Custom Linker Design
Oligonucleotide scaffolds enable flexible, tailored linker creation.
Site-specific conjugation
Precise antibody labeling with our proprietary DNA Linker technology.
DAR Optimization
Controlled and tunable drug-to-antibody ratios for improved efficacy and consistency.
Analytical Validation
Comprehensive testing for size, purity, aggregation, DAR, and function.
IP & Regulatory Support
Consultation and documentation for IP strategy and submissions.
Scalable Manufacturing
Process design compatible with commercial-scale production.
Workflow
Inquiry & Order
Provide project details (payload, target, application). We review your needs and propose a tailored strategy. Upon agreement, development begins.
Linker Sequence Engineering
Custom design of oligonucleotide linkers enables precise and modular attachment optimized for your payload.
Enzymatic Conjugation & Purification
Site-specific conjugation under mild conditions ensures antibody stability; purification removes byproducts yielding high-purity products.
QC & Characterization
Comprehensive testing (HPLC, electrophoresis, binding assays) confirms DAR, purity, aggregation profile, and functionality.

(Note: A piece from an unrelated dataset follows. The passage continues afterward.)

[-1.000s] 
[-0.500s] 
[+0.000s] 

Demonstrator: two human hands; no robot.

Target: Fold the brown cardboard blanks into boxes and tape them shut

Delivery & Post-Delivery Support
Product is delivered with complete documentation and options for scale-up, assay support, or technical assistance as needed.
Case Studies:
Intracellular Delivery of Herceptin - OligoLinker - Fluorescent Molecules
We showcase the versatility of our AOC platform by conjugating fluorescent molecules to Herceptin via oligonucleotide linkers, enabling efficient antibody labeling and intracellular payload delivery without compromising the antibody’s binding ability.
Case 1: Herceptin–ssDNA Linker–Cy5 Conjugate
- Conjugate Design: Herceptin conjugated to single-stranded DNA labeled with Cy5
- Average DAR: 3.0 (measured by AEX-HPLC)
- Binding Activity: Equivalent to native Herceptin, as confirmed by binding assay
- Cellular Imaging:
- 0 hours: Fluorescence signal localized on the cell surface
- 3 hours: Clear internalization observed, with signal distributed inside the cells
This case demonstrates efficient intracellular delivery of the payload through AOC, without affecting the antibody’s binding ability.
Case 2: Herceptin–dsDNA Linker–Cy5/FAM Dual Label Conjugate
- Conjugate Design: Herceptin conjugated to double-stranded DNA, where one strand is labeled with Cy5 and the complementary strand is labeled with FAM.
- Average DAR: 1.3 (measured by AEX-HPLC)
- Binding Activity: Equivalent to native Herceptin, as confirmed by binding assay
- Cellular Imaging:
- 0 hours: Dual fluorescence signals are observed on the cell membrane.
- 3 hours: Fluorescence signals are internalized, confirming the cellular uptake of the dual-labeled AOC.
This dual-color system highlights the platform’s ability for multiplexed labeling and intracellular tracking.